WORK REQUEST: Output each line of the data below exactly, omitting any image.

Start of THE DATA

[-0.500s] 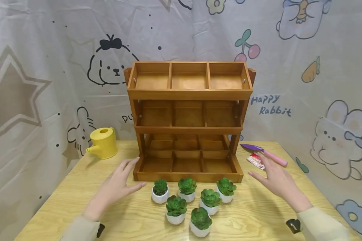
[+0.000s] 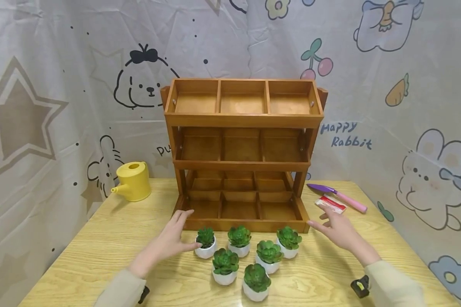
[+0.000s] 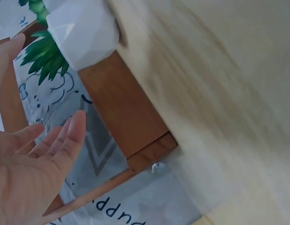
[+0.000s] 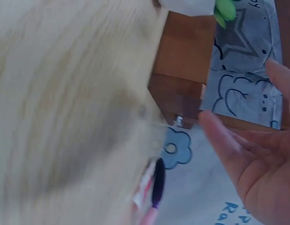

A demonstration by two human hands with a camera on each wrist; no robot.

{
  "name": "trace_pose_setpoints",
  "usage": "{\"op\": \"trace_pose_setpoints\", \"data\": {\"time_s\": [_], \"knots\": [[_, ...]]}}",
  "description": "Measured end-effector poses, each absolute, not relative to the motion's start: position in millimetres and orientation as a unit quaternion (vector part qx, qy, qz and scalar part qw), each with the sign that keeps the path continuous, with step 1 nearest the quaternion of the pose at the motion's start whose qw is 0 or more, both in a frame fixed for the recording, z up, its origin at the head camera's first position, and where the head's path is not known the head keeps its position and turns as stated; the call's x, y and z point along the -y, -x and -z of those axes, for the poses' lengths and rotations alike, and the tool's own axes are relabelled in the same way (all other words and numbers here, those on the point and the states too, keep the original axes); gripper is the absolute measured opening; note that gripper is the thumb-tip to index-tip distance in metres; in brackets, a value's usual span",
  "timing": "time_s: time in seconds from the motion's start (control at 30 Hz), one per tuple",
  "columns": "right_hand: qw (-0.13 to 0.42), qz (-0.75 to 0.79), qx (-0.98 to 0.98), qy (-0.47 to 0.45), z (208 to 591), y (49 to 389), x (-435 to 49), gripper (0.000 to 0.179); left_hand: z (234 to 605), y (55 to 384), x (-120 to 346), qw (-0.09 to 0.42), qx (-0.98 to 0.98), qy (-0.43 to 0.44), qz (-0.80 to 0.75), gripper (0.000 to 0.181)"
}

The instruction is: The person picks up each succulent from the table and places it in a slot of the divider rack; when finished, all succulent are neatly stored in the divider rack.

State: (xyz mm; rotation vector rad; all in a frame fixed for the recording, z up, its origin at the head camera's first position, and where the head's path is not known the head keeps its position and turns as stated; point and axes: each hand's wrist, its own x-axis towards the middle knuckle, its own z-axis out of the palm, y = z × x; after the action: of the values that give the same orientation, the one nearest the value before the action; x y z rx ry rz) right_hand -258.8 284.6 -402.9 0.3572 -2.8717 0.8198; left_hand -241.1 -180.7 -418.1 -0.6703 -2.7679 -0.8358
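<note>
My left hand (image 2: 169, 241), fingers spread, is by the front left corner of the wooden tiered shelf (image 2: 240, 226). Its thumb tip overlaps the leftmost potted succulent (image 2: 205, 249) in the head view. In the left wrist view the spiky green leaves (image 3: 44, 56) and white faceted pot (image 3: 84, 33) show beyond the fingers. The right hand (image 2: 339, 230) hovers with loosely extended fingers beside the shelf's front right corner, holding nothing. Nearest to it among the plants is the rightmost potted succulent (image 2: 289, 243). More potted succulents (image 2: 224, 266) stand in front of the shelf.
A yellow watering can (image 2: 133, 181) stands at the back left of the table (image 2: 100, 256). At the back right lie a red-and-white packet (image 2: 331, 204) and a small trowel (image 2: 349, 201) with purple blade and pink handle. A printed cloth (image 2: 80, 85) hangs behind.
Both hands have moved inward, the left one to the right and down toward the leftmost succulent, the right one to the left. The packet is now less covered by the right hand.
</note>
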Motion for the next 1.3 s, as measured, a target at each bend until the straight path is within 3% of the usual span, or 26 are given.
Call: {"op": "trace_pose_setpoints", "data": {"time_s": [0.33, 0.53, 0.8, 1.3], "knots": [[0.056, -0.340, 0.936, -0.066, 418, 270, -275, 0.076, 432, 239, 167, 0.047, 0.927, 0.215, 0.304, 0.098], [0.060, -0.327, 0.942, -0.051, 425, 272, -271, 0.078, 442, 240, 162, 0.059, 0.921, 0.243, 0.298, 0.098], [0.034, -0.352, 0.935, -0.030, 434, 278, -264, 0.081, 444, 242, 157, 0.070, 0.916, 0.264, 0.293, 0.087], [0.047, -0.348, 0.936, -0.028, 440, 285, -254, 0.077, 445, 249, 156, 0.040, 0.920, 0.269, 0.281, 0.064]]}}
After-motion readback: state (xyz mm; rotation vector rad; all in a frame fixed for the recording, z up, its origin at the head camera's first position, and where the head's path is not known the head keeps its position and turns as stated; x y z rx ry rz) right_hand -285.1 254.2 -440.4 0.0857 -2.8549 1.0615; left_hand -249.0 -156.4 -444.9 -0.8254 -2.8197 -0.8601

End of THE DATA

ANSWER TO THE EXERCISE:
[-0.500s] 
[+0.000s] 
[+0.000s] 
[+0.000s] 

A demonstration by two human hands with a camera on each wrist; no robot.

{
  "name": "trace_pose_setpoints",
  "usage": "{\"op\": \"trace_pose_setpoints\", \"data\": {\"time_s\": [_], \"knots\": [[_, ...]]}}",
  "description": "Measured end-effector poses, each absolute, not relative to the motion's start: position in millimetres and orientation as a unit quaternion (vector part qx, qy, qz and scalar part qw), each with the sign that keeps the path continuous, with step 1 nearest the quaternion of the pose at the motion's start whose qw is 0 or more, both in a frame fixed for the recording, z up, its origin at the head camera's first position, and where the head's path is not known the head keeps its position and turns as stated; the call's x, y and z point along the -y, -x and -z of those axes, for the poses' lengths and rotations alike, and the tool's own axes are relabelled in the same way (all other words and numbers here, those on the point and the states too, keep the original axes); gripper is the absolute measured opening; note that gripper is the thumb-tip to index-tip distance in metres; in brackets, a value's usual span",
  "timing": "time_s: time in seconds from the motion's start (control at 30 Hz), one per tuple",
  "columns": "right_hand: qw (-0.13 to 0.42), qz (-0.75 to 0.79), qx (-0.98 to 0.98), qy (-0.47 to 0.45), z (208 to 591), y (49 to 389), x (-435 to 49), gripper (0.000 to 0.179); left_hand: z (234 to 605), y (55 to 384), x (-120 to 346), qw (-0.09 to 0.42), qx (-0.98 to 0.98), qy (-0.43 to 0.44), qz (-0.80 to 0.75), gripper (0.000 to 0.181)"
}

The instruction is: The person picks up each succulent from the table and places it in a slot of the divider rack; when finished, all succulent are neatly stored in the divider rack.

State: (xyz mm; rotation vector rad; all in a frame fixed for the recording, z up, its origin at the head camera's first position, and where the head's path is not known the head keeps its position and turns as stated; point and axes: each hand's wrist, its own x-axis towards the middle knuckle, its own z-axis out of the palm, y = z × x; after the action: of the values that give the same orientation, the one nearest the value before the action; x y z rx ry rz) right_hand -258.8 284.6 -402.9 0.3572 -2.8717 0.8198; left_hand -241.1 -180.7 -418.1 -0.6703 -2.7679 -0.8358
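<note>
My left hand (image 2: 169, 241), fingers spread, is by the front left corner of the wooden tiered shelf (image 2: 240, 226). Its thumb tip overlaps the leftmost potted succulent (image 2: 205, 249) in the head view. In the left wrist view the spiky green leaves (image 3: 44, 56) and white faceted pot (image 3: 84, 33) show beyond the fingers. The right hand (image 2: 339, 230) hovers with loosely extended fingers beside the shelf's front right corner, holding nothing. Nearest to it among the plants is the rightmost potted succulent (image 2: 289, 243). More potted succulents (image 2: 224, 266) stand in front of the shelf.
A yellow watering can (image 2: 133, 181) stands at the back left of the table (image 2: 100, 256). At the back right lie a red-and-white packet (image 2: 331, 204) and a small trowel (image 2: 349, 201) with purple blade and pink handle. A printed cloth (image 2: 80, 85) hangs behind.
Both hands have moved inward, the left one to the right and down toward the leftmost succulent, the right one to the left. The packet is now less covered by the right hand.
</note>
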Motion for the next 1.3 s, as measured, a target at each bend until the straight path is within 3% of the usual span, or 26 are given.
Call: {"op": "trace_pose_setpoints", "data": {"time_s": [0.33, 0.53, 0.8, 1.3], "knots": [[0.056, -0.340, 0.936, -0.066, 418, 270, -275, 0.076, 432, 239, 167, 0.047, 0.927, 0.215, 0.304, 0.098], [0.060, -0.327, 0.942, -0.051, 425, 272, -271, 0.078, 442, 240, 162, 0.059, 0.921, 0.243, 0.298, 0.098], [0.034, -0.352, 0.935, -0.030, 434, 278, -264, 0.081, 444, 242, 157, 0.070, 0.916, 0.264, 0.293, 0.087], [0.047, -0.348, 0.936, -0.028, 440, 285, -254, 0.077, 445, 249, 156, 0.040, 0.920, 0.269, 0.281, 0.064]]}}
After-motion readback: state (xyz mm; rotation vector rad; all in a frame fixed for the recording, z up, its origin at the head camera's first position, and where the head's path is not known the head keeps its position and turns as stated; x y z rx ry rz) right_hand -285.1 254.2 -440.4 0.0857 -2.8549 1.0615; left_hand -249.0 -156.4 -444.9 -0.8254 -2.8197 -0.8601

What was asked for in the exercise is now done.